Nadia Fall attends the 2025 Sundance Film Festival premiere of “Brides” at The Egyptian Theatre on January 24, 2025, in Park City, UT. (Photo by Donyale West/Shutterstock for Sundance Film Festival)
By Sandy Phan
Director Nadia Fall is exuberant, thankful, and gracious. Her first feature film, Brides, is premiering at the 2025 Sundance Film Festival in the World Cinema Dramatic Competition. Kim Yutani, the director of programming at Sundance, introduces the film, calling it “bold … a true rarity … a loving coming-of-age story about girlhood and friendships.”
When Fall steps onto the stage, her presence and words radiate warmth, strength, and compassion. “This is indeed my debut, my first feature… appearing at an auspicious festival… Thank you, Sundance, so much! And I’m also over the moon because I have my brilliant gaggle of women here who made the film with me.” She proceeds to acknowledge her film team with gratitude.
Not wanting to say very much about the film before its premiere, she leaves the audience with her thoughts. “This is a love letter to girls and young women. At a time when a lot of people are dimming the lights of young women, I want to say, don’t let them. If there’s one thing that people will take away from this, I hope it’s the fact that all the children, whatever language they speak, whatever dress they wear, or whatever gods they worship, all the children are our children.”

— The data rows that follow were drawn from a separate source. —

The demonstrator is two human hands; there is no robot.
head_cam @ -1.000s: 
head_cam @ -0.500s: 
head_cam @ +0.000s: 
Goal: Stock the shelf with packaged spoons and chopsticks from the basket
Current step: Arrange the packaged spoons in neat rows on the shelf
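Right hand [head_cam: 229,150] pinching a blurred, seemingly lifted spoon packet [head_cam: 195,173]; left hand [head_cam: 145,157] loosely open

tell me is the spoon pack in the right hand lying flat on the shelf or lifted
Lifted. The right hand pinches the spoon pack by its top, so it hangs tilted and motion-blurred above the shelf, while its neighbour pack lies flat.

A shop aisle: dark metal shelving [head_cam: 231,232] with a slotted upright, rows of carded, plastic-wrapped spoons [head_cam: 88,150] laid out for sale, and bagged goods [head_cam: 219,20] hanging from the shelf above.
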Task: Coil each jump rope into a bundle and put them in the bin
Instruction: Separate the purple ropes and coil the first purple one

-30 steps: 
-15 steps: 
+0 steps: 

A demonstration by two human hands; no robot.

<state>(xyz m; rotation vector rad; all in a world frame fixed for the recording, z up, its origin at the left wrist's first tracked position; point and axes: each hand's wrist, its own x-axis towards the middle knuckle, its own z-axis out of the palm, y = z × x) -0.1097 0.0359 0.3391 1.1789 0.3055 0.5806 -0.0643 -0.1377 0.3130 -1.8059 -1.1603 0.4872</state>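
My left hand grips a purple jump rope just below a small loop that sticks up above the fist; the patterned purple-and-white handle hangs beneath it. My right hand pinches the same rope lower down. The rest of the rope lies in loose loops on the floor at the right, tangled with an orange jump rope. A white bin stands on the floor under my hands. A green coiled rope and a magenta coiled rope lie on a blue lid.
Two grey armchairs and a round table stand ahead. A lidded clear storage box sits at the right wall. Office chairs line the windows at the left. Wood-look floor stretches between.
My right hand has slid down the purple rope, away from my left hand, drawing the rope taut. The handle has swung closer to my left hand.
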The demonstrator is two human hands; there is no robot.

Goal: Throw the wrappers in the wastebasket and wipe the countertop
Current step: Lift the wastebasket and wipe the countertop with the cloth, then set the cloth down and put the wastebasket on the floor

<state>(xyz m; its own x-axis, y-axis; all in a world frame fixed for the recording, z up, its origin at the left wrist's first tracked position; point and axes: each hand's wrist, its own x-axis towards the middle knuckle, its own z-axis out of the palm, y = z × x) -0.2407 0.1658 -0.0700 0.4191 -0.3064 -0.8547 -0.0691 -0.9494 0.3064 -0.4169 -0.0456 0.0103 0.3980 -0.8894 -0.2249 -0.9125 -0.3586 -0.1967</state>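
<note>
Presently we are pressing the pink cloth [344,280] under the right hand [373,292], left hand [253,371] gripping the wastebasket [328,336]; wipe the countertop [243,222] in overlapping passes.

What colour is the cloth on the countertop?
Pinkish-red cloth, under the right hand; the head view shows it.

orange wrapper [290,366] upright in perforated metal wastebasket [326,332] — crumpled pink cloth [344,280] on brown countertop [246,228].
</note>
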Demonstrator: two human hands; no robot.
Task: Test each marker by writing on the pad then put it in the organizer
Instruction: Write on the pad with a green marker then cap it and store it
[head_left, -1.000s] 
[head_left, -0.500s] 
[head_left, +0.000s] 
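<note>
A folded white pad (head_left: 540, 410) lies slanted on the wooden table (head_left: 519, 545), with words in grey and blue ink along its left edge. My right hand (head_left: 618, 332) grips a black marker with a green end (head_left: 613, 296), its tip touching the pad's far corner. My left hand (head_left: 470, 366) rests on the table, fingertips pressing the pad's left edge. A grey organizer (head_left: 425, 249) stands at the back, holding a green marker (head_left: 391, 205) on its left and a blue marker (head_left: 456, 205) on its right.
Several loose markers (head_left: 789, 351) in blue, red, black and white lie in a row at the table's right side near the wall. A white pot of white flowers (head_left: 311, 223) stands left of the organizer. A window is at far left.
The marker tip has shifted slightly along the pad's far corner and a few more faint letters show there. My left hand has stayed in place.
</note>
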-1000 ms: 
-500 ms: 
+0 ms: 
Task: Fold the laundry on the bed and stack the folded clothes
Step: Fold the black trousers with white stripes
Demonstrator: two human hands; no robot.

Brides is a film about two high school best friends who want to break free from family difficulties, social restraints, and otherness and gain independence from expectations and norms. It’s a whole world full of possibilities for Doe and Muna (played by Ebada Hassan and Safiyya Ingar) when they decide to run away from home in the U.K. to travel to Turkey and ultimately to the Syrian border. With an unorganized plan, the girls set out on their journey and encounter the thrills as well as the setbacks that they must overcome. It’s a transformative experience, one where both of them must depend on each other and their beliefs and fall back on the daring and unstoppable drive found in youths.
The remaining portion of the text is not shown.